Exploiting Structure in Nonsmooth Optimization Problems

在非光滑优化问题中利用结构

• 批准号: 355571-2013
• 负责人: Hare, Warren
• 金额: $ 1.75万
• 依托单位: University of British Columbia
• 依托单位国家: 加拿大
• 项目类别: Discovery Grants Program - Individual
• 财政年份: 2015
• 资助国家: 加拿大
• 起止时间: 2015-01-01 至 2016-12-31
• 项目状态: 已结题
• 来源: https://www.nserc-crsng.gc.ca/ase-oro/Details-Detailles_eng.asp?id=572612
• 关键词: Exploiting; Structure; Nonsmooth; Optimization; Problems

Optimization, the study of minimizing or maximizing a function, is essential in modern society. Applications are extremely diverse and include problems like: minimizing the construction costs when designing new roads, maximizing the efficiency (speed) of a new microchip design, minimizing expected hospital bed congestion, and maximizing the effectiveness of seismic dampers in building retrofitting. Despite the exponential growth in computing power and significant improvements in algorithm designs, modern applications of optimization are more complex than ever. In this proposal, we advance research and knowledge in Optimization Applications, Algorithm Design, and Optimization Theory. In Optimization Applications, we focus on real-world problems. We develop methods to detect structures within a problem's mathematical formulation. Some structures arise naturally, such as in finite minimax problems, while other structures can be created by the application of certain modelling and optimization techniques, such as regularization. Once detected, we seek to exploit the structures to improve solution time and quality. In Algorithm Design, we develop new methods for solving optimization problems that arise from simulation models. Optimization of simulations is particularly challenging, as the objective function is a "black-box" that cannot be explored analytically. We seek methods to detect and exploit structures within the black-box to improve convergence rates and solution quality. As simulation software becomes an increasingly prevalent tool for innovation, this research will provide valuable assets to researchers in disciplines where optimization has not traditionally been involved. In Optimization Theory, we explore the notions of "prox-regular" and "parametrically prox-regular" functions. These notions provide an extension of convexity that make it possible to work effectively with a much broader class of functions.
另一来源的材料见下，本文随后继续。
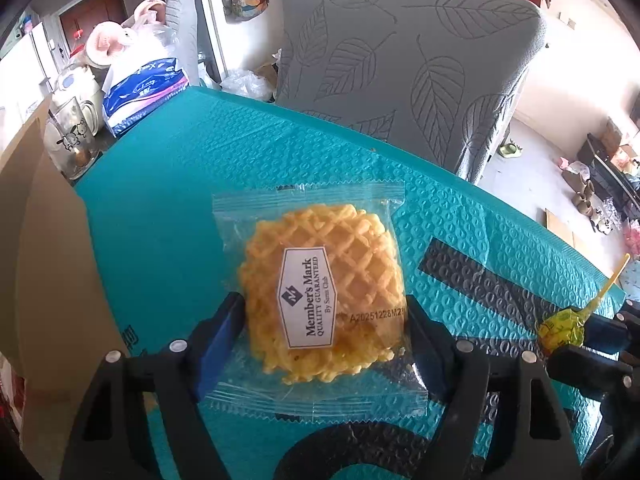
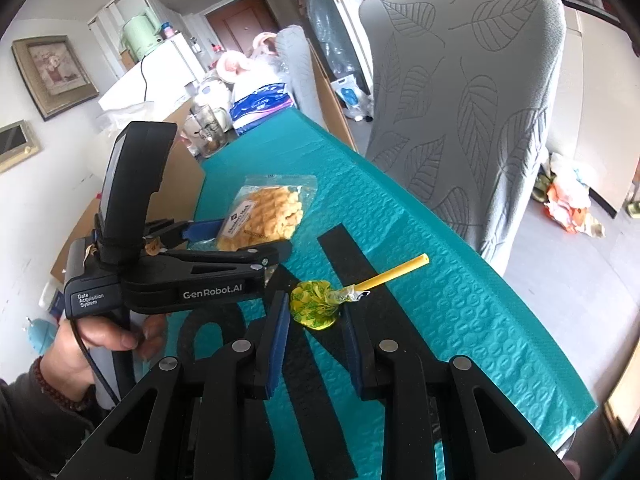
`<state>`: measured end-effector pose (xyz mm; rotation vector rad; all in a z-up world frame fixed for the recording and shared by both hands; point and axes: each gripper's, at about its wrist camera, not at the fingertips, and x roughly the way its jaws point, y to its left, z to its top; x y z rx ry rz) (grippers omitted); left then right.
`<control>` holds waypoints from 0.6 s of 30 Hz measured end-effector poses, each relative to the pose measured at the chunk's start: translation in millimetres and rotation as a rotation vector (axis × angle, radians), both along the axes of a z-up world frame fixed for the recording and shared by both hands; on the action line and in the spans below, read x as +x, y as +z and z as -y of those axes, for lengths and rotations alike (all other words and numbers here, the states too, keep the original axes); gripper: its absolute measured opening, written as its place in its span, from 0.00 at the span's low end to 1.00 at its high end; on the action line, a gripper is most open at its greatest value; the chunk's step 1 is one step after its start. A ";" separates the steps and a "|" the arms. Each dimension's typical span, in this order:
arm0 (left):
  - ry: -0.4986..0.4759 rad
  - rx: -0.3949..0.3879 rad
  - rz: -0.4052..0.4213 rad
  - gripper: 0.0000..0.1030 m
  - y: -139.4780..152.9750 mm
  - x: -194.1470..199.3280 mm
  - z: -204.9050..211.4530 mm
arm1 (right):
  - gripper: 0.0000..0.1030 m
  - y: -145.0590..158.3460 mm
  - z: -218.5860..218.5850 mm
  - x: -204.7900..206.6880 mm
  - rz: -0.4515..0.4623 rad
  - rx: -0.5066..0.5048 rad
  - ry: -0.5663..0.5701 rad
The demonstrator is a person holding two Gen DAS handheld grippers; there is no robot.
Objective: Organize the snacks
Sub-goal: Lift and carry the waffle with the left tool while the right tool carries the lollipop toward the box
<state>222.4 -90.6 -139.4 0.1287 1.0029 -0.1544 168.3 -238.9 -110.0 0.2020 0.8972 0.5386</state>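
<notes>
Left hand-held gripper (image 1: 324, 332) straddles the wrapped waffle cookie (image 1: 320, 296) lying flat on the teal-covered counter (image 1: 160, 208); pads at the wrapper's sides, can't tell if they press. Right hand-held gripper (image 2: 316, 320) clamps the lollipop (image 2: 316, 302) by its green-yellow head, yellow stick angled up-right, just beside the cookie.

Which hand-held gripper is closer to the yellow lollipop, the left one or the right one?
Right. The right hand-held gripper holds the lollipop by its wrapped head. The left hand-held gripper is beside it, around the waffle packet.
</notes>
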 end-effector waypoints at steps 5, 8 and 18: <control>-0.029 -0.010 -0.018 0.75 2.2 -27.2 6.5 | 0.25 1.3 7.4 -9.0 -0.005 -0.006 -0.026; -0.033 -0.015 -0.030 0.75 3.2 -52.4 7.3 | 0.25 2.7 9.9 -16.1 -0.003 -0.007 -0.033; -0.013 -0.052 -0.065 0.75 7.1 -135.2 1.2 | 0.25 2.0 7.4 -51.7 -0.007 -0.012 -0.022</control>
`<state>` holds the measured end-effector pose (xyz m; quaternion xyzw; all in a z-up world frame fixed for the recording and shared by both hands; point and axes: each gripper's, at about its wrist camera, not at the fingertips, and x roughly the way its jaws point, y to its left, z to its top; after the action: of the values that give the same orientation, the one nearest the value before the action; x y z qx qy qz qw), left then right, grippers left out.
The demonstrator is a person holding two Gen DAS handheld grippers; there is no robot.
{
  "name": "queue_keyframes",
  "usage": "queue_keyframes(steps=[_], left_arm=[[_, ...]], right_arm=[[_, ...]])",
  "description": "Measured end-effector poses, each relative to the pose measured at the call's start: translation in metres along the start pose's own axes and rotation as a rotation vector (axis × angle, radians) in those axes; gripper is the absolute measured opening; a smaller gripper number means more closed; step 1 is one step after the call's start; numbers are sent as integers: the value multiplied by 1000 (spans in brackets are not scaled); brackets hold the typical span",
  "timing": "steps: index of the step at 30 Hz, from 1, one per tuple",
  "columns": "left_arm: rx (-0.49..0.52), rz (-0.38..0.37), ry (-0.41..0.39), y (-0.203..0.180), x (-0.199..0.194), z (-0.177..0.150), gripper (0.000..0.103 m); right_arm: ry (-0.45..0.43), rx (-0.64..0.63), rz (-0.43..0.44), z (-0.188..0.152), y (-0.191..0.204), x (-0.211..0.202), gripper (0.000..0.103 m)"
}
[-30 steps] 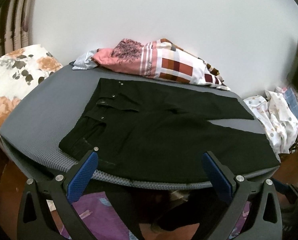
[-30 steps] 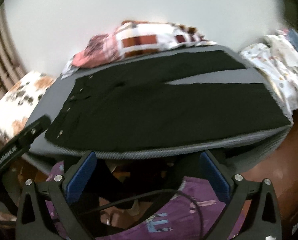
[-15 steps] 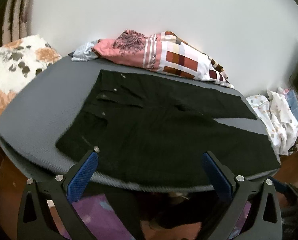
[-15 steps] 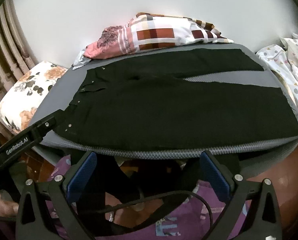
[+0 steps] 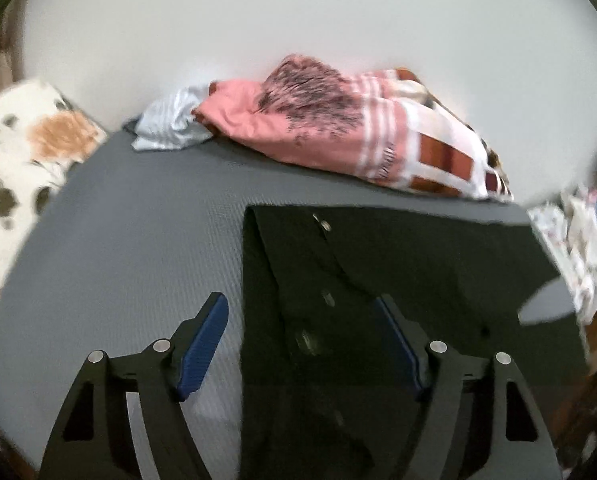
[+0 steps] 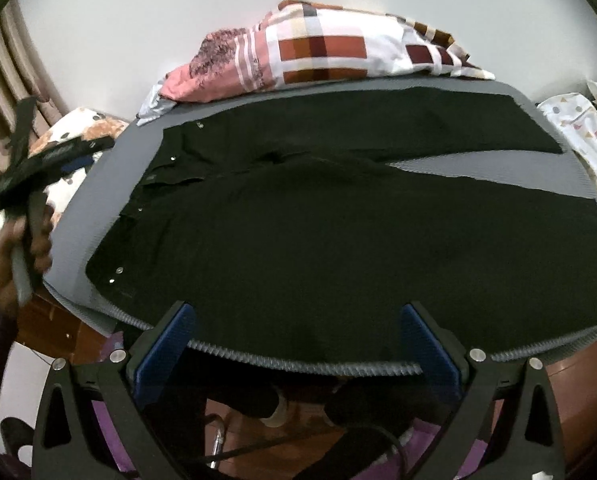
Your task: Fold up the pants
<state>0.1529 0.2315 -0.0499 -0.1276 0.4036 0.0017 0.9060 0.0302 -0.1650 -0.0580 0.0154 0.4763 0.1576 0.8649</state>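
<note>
Black pants (image 6: 338,220) lie flat on the grey mat (image 6: 478,168), waist to the left and both legs running right. In the left wrist view my left gripper (image 5: 302,314) hangs low over the waistband (image 5: 310,280). Its jaws are closing with the waist edge between them; the left pad (image 5: 208,334) is above bare mat and the right pad (image 5: 394,336) above the cloth, neither pressing. That left gripper (image 6: 38,164) also shows at the far left of the right wrist view, held in a hand (image 6: 18,248). My right gripper (image 6: 298,322) stands open at the near mat edge, beside the lower leg.
A pile of pink and plaid clothes (image 5: 338,132) lies along the back of the mat by the wall. A floral pillow (image 5: 22,152) sits at the left. White dotted cloth (image 6: 578,128) hangs off at the right. Bare grey mat (image 5: 138,248) lies left of the waist.
My left gripper has swung left and forward from the near edge to above the waistband, and its jaws have narrowed. The right gripper has come closer to the near mat edge.
</note>
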Motion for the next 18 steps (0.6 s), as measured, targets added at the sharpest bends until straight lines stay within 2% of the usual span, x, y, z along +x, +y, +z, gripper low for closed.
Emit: queue_keyframes(steps=[3,5,7,10,12,14,18], left_arm=[[-19,-31,25,25,41,26,68],[-16,-73,70,34,69,40,61],[-33,-112,133,43,99,50,60],[-41,-102,150,55,129,62,60],[-42,-124,172,58,145,68,60],[-4,-125,208,55,161,69,60],[107,-103,203,39,170,71,60]], right_arm=[[28,2,0,4,2,15,102],[54,4,-5,6,2,25,102],[76,5,-11,8,1,34,102],[115,12,-27,10,-4,47,102],[134,23,-35,11,-8,52,102],[149,41,-40,13,-12,58,102],[176,75,-41,18,-20,66,102]])
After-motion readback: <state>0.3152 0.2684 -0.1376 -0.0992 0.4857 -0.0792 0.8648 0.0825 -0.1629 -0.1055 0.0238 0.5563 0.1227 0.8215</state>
优化，即最小化或最大化函数的研究，在现代社会中至关重要。 应用极其多样化，包括以下问题：设计新道路时最大限度地降低建设成本、最大限度地提高新微芯片设计的效率（速度）、最大限度地减少预期的医院床位拥挤以及最大限度地提高建筑改造中抗震阻尼器的有效性。 尽管计算能力呈指数级增长并且算法设计显着改进，但优化的现代应用比以往任何时候都更加复杂。在本提案中，我们推进优化应用、算法设计和优化理论方面的研究和知识。 在优化应用程序中，我们关注现实世界的问题。 我们开发了检测问题数学公式中的结构的方法。 有些结构是自然产生的，例如在有限极小极大问题中，而其他结构可以通过应用某些建模和优化技术（例如正则化）来创建。 一旦检测到，我们就会寻求利用这些结构来缩短解决时间和提高质量。 在算法设计中，我们开发了解决仿真模型产生的优化问题的新方法。模拟优化尤其具有挑战性，因为目标函数是一个无法通过分析方式探索的“黑匣子”。 我们寻求检测和利用黑盒内结构的方法，以提高收敛速度和解决方案质量。随着仿真软件成为越来越流行的创新工具，这项研究将为传统上不涉及优化的学科的研究人员提供宝贵的资产。 在优化理论中，我们探讨了“prox-regular”和“参数 prox-regular”函数的概念。 这些概念提供了凸性的扩展，使得可以有效地处理更广泛的函数类别。